### Requirement
Skip all pictures. Write out the data below from its first line through the line that contains "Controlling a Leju".

### Exercise data
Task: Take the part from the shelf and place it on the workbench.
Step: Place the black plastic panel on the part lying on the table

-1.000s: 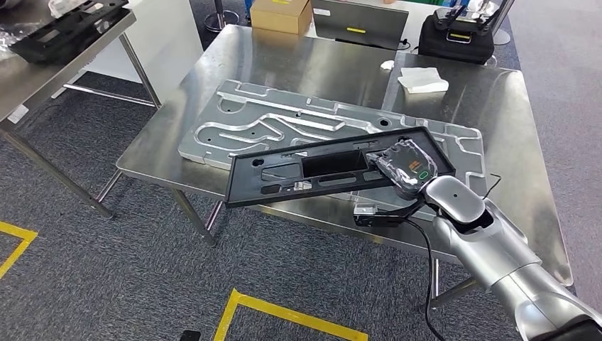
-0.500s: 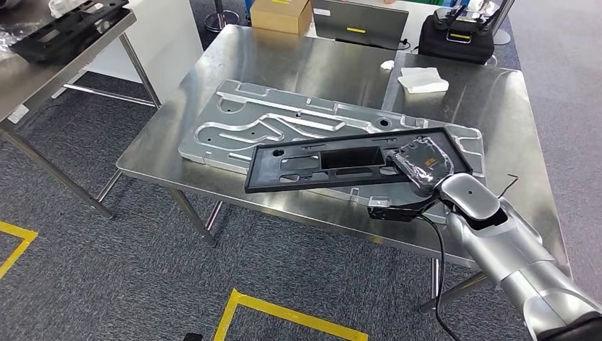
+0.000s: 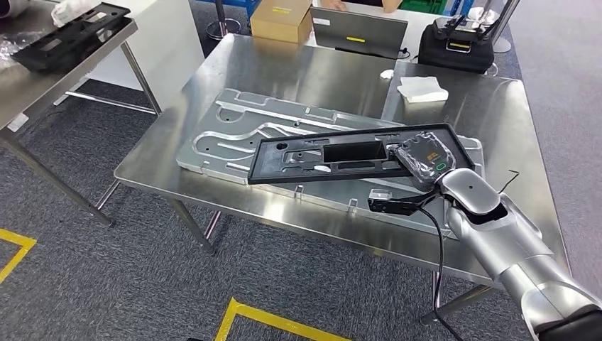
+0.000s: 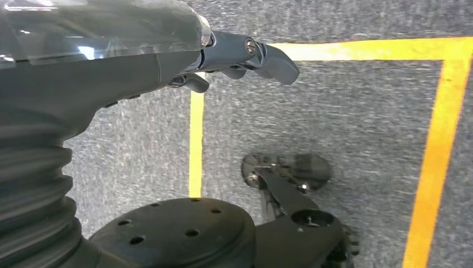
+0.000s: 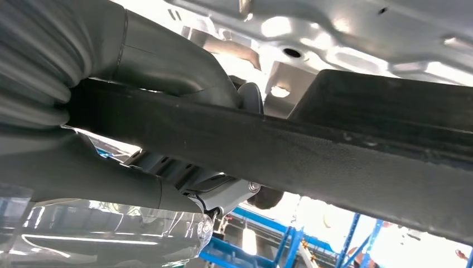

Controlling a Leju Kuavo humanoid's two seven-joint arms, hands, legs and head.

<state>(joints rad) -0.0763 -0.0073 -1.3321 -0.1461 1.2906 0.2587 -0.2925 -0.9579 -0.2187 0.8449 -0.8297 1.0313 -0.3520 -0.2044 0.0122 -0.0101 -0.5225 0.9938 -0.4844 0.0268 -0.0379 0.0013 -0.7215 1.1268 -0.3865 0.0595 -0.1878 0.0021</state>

### Task response
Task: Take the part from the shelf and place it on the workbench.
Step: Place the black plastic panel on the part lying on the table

-1.000s: 
-0.500s: 
+0.000s: 
+0.000s: 
+0.000s: 

Controlling a Leju Kuavo humanoid's two seven-joint arms, hands, legs and head.

Nothing further remains in this exercise.